## Task
Every line below between the line holding "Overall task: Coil" and the line holding "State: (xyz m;", inclusive, should be repeated exactly, and all other lines omitted.

= Beginning of Section =

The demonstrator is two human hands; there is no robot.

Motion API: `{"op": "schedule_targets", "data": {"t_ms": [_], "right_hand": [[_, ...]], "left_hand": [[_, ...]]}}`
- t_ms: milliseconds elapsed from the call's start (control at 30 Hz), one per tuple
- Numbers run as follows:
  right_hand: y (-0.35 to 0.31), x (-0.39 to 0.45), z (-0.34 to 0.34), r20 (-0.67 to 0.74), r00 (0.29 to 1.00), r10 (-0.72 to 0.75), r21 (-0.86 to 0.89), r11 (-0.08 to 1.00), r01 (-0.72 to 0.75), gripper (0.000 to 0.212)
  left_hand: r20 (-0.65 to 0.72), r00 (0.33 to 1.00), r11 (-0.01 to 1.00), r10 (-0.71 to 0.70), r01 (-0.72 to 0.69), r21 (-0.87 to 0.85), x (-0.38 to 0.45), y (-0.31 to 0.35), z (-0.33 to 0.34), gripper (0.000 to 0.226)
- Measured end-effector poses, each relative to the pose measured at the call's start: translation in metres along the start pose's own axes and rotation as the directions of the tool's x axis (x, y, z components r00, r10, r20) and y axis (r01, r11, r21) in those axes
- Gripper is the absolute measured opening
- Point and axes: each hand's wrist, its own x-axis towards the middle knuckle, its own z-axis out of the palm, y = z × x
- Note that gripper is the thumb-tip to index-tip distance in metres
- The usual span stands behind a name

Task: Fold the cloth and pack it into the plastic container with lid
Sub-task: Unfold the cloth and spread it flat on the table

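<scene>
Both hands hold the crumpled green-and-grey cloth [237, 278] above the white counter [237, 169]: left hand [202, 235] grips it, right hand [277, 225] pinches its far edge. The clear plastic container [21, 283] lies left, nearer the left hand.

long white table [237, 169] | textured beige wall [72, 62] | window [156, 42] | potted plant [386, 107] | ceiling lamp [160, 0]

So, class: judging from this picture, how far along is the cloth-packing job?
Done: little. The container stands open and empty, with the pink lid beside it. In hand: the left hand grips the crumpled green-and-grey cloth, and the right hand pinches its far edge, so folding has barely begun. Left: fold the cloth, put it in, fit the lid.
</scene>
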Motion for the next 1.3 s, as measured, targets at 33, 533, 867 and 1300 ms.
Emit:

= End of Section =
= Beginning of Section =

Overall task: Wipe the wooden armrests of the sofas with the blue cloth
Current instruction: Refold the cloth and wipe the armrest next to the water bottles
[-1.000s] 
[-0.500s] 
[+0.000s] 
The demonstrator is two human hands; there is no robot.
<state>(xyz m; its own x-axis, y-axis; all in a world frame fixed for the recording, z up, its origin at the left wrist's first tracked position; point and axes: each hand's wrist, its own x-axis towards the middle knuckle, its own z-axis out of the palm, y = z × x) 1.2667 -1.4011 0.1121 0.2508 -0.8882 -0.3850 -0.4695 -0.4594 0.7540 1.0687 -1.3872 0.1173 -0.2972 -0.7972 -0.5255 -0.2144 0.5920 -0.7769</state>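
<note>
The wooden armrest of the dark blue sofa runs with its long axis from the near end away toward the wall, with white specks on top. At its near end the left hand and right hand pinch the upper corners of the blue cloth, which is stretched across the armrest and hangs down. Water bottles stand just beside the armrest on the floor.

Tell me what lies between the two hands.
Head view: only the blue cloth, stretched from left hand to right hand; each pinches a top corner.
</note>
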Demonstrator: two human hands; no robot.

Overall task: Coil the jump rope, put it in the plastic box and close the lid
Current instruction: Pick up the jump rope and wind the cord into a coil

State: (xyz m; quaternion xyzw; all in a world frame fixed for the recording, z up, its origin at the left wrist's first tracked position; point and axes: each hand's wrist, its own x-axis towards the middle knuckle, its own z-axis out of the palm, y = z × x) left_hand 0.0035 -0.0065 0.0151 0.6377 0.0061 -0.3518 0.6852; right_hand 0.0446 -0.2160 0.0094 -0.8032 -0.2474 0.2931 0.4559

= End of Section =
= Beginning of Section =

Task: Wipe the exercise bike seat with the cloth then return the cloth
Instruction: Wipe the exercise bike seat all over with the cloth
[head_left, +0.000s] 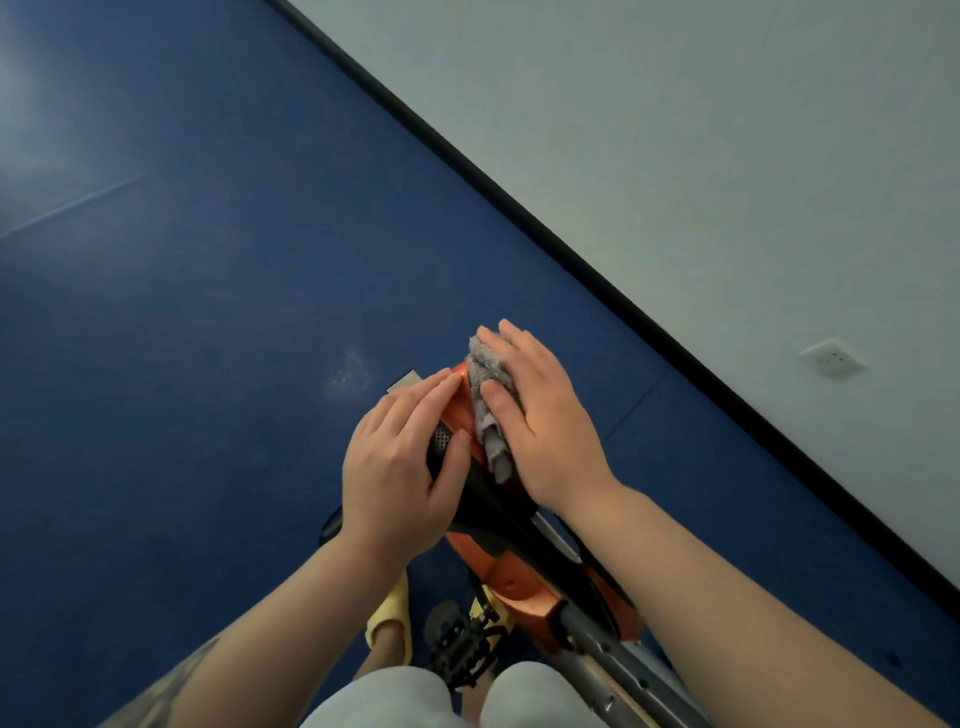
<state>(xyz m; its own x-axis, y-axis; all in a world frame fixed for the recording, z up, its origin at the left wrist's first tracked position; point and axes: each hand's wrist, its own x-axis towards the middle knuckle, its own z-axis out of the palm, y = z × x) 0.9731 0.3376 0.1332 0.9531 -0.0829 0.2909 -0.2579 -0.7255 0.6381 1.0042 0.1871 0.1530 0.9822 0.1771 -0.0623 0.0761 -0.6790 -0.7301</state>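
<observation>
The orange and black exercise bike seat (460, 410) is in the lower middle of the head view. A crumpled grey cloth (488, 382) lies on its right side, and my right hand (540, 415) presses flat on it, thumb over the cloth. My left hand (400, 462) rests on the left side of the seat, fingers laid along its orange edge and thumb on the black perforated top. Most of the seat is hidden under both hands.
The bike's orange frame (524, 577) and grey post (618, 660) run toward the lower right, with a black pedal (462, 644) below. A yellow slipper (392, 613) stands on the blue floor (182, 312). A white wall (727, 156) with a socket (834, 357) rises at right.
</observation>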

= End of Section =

## Exercise response
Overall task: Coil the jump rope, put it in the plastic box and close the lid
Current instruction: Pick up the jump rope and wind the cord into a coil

State: (xyz m; quaternion xyzw; all in a world frame fixed for the recording, z up, its origin at the left wrist's first tracked position; point and axes: each hand's wrist, its own x-axis towards the middle knuckle, its own z-axis out of the palm, y = z × x) left_hand 0.0035 -0.0065 0.0151 0.6377 0.0061 -0.3518 0.6852; right_hand 0.0446 -0.2160 0.0094 -0.8032 -0.2474 0.2931 0.4559

With this, there is nothing more to the exercise.